--- TASK INSTRUCTIONS ---
Restate the listing that follows word for word, without its pictures.

** STORED DATA follows **

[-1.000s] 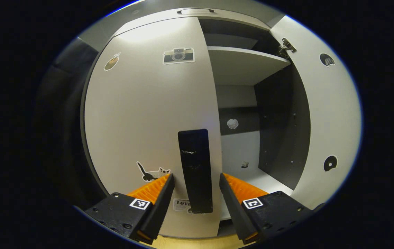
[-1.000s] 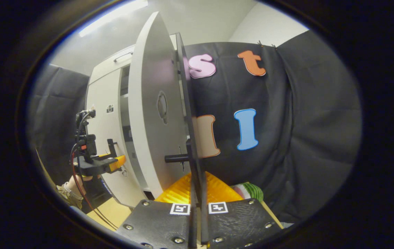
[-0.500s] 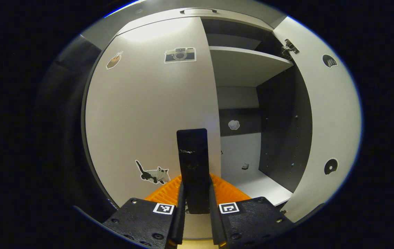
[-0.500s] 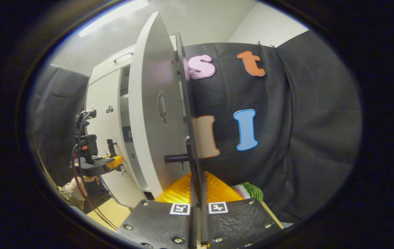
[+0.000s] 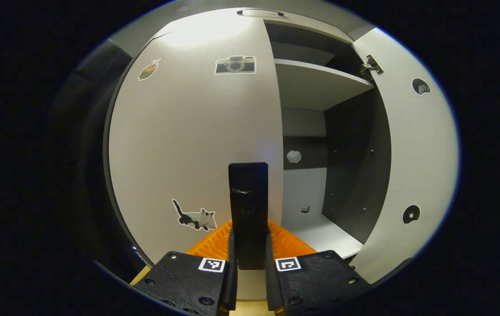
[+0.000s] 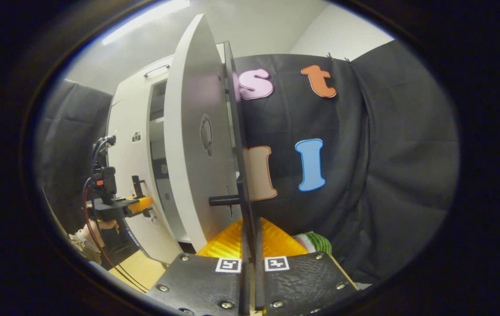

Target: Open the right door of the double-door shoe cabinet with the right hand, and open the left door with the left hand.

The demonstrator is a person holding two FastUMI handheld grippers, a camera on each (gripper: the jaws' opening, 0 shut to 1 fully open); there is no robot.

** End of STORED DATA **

--- EXERCISE RESPONSE ---
[-1.000s] 
[-1.000s] 
[-0.500s] 
[-0.500s] 
[+0.000s] 
[+0.000s] 

Target: Open the right door of the double-door shoe cabinet with the right hand, and open the left door with the left hand.

The demonstrator is a person holding two FastUMI handheld grippers, a camera on each (gripper: the jaws' opening, 0 shut to 1 fully open); there is no robot.

No other output is needed; the exercise is complete.